Among the lines below, restate word for word only those from the line with "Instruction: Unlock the" through the line with "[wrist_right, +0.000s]", with both end lines kept.

--- Given data Enclosed Below ---

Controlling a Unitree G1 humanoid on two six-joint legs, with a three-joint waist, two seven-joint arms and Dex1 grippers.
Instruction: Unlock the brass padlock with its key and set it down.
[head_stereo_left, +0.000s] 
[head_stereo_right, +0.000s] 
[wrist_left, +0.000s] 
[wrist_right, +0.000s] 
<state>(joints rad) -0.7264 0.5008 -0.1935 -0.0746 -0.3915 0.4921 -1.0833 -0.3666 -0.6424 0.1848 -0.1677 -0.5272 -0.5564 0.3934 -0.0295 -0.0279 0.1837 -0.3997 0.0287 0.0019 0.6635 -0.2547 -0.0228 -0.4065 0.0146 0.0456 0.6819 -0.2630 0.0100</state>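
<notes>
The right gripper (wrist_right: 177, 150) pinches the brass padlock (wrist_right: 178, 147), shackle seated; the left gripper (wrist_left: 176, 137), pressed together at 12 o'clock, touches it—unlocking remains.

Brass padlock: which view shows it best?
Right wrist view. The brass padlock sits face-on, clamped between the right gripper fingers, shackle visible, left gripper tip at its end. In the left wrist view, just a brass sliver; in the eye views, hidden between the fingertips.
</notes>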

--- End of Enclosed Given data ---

## [Task solution]
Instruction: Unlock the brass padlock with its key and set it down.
[head_stereo_left, +0.000s] 
[head_stereo_right, +0.000s] 
[wrist_left, +0.000s] 
[wrist_right, +0.000s] 

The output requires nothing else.